Streaming SSR with Suspense

advanced15 min read

The Problem with Traditional SSR

Traditional SSR has a brutal constraint: the server must wait for ALL data before sending ANY HTML. If your page needs data from three APIs and one takes 3 seconds, the user stares at a blank screen for 3 seconds — even though the other two APIs responded in 50ms.

Traditional SSR Timeline:

Server receives request
  ├── Fetch user profile    (50ms)  ✓ done
  ├── Fetch product data    (80ms)  ✓ done
  └── Fetch recommendations (3000ms) ... waiting ...
                                     ... still waiting ...
                                     ✓ done (3000ms)
Server renders full HTML           → sends to browser
Browser receives HTML              → user sees content
Total wait: 3000ms (bottlenecked by slowest fetch)

The fast APIs are done in under 100ms, but their content is held hostage by the slow one. The user gets nothing until everything is ready.

Mental Model

Traditional SSR is like a restaurant that won't bring any food until every dish for the table is ready. Your salad has been sitting under a heat lamp for 20 minutes while the kitchen finishes the steak. Streaming SSR is a restaurant that brings each dish as it's ready — salad first, then sides, then the steak.
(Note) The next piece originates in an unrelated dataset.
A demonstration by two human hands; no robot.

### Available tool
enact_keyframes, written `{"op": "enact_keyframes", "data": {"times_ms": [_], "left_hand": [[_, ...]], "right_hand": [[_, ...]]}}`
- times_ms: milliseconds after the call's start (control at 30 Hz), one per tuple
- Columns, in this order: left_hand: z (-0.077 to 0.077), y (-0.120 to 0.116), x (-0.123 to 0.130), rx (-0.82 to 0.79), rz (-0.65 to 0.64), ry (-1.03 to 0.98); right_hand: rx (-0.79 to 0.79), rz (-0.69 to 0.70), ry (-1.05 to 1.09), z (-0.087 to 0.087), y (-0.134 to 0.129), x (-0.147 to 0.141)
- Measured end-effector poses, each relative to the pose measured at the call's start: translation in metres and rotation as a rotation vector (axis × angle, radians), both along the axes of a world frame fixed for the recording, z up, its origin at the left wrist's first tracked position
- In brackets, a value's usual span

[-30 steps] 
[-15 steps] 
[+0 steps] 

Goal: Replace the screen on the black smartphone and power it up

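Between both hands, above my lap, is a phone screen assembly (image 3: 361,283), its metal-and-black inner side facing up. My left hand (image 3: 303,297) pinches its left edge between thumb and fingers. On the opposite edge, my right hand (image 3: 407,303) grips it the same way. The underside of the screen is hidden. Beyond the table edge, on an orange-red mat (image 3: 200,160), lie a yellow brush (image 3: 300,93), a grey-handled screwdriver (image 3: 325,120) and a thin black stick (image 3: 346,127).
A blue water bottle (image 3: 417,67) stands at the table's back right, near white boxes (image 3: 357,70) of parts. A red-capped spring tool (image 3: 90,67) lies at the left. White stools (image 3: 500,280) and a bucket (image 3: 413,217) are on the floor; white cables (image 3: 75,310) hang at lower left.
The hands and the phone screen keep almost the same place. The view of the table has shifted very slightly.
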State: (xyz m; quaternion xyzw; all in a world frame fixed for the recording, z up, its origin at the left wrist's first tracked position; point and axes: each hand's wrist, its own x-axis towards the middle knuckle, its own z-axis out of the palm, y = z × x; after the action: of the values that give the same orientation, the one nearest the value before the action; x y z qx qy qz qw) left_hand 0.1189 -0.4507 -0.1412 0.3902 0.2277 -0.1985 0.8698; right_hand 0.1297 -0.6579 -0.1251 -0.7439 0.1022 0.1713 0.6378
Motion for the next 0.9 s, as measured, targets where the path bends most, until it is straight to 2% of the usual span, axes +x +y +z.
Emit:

You start eating immediately.

How Streaming Works

Streaming SSR flips the model: send HTML chunks as they become ready, not all at once.

The server immediately sends the HTML shell — navigation, layout, loading skeletons — then streams in content chunks as each data source resolves. The browser progressively renders these chunks without waiting for the full response.

Streaming SSR Timeline:

Server receives request
  ├── Send HTML shell immediately (nav, layout, skeletons) → browser renders!
  ├── Fetch user profile (50ms) ✓ → stream chunk 1        → browser updates!
  ├── Fetch product data (80ms) ✓ → stream chunk 2         → browser updates!
  └── Fetch recommendations (3000ms) ✓ → stream chunk 3    → browser updates!

User sees shell at:           ~0ms
User sees profile + product:  ~80ms
User sees recommendations:    ~3000ms

The user sees useful content within milliseconds, not seconds. The slow API only delays its own section.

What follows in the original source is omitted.